What to work on » Find and copy each line of the listing below that has the word "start" in it.

Data excerpt »

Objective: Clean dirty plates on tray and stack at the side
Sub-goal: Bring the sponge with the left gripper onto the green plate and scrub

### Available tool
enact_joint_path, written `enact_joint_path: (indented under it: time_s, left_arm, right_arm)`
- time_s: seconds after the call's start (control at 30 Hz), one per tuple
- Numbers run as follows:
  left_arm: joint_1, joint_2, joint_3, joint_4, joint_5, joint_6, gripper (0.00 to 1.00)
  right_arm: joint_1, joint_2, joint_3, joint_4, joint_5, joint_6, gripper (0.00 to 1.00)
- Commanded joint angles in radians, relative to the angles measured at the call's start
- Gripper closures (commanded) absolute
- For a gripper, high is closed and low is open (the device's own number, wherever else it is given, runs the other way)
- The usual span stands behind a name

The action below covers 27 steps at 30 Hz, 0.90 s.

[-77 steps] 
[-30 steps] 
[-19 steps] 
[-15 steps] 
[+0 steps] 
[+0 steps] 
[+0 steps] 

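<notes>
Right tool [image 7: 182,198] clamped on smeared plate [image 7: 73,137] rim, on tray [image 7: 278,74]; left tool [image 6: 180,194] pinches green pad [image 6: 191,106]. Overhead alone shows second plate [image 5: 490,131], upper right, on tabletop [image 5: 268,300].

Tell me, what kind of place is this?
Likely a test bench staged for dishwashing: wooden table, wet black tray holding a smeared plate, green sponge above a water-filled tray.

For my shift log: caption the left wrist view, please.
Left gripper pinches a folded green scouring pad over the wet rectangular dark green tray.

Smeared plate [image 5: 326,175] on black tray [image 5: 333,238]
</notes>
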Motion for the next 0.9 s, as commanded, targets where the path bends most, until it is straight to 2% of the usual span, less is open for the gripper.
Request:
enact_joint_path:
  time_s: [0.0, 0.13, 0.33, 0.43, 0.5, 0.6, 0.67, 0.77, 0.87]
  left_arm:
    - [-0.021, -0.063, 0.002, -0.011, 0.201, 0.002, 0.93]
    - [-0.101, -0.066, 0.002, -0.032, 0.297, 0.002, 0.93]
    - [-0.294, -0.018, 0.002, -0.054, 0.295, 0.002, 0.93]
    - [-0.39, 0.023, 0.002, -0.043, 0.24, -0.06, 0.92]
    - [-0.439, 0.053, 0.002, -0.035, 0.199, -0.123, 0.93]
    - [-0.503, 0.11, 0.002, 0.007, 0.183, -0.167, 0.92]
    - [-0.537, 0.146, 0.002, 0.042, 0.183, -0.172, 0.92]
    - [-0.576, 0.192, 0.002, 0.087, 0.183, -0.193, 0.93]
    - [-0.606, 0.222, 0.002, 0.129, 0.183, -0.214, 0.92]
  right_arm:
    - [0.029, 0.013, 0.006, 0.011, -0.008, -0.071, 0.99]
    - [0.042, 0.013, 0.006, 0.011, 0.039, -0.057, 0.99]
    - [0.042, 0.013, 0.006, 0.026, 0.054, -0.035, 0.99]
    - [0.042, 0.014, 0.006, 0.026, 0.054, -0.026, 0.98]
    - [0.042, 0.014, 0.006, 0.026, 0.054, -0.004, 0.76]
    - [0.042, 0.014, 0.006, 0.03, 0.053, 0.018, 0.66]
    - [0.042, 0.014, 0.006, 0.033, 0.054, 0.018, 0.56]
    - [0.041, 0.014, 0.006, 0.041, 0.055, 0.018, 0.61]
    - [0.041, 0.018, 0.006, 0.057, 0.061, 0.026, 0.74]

Your solution »
- time_s: seconds after the call's start (control at 30 Hz), one per tuple
- Commanded joint angles in radians, relative to the angles measured at the call's start

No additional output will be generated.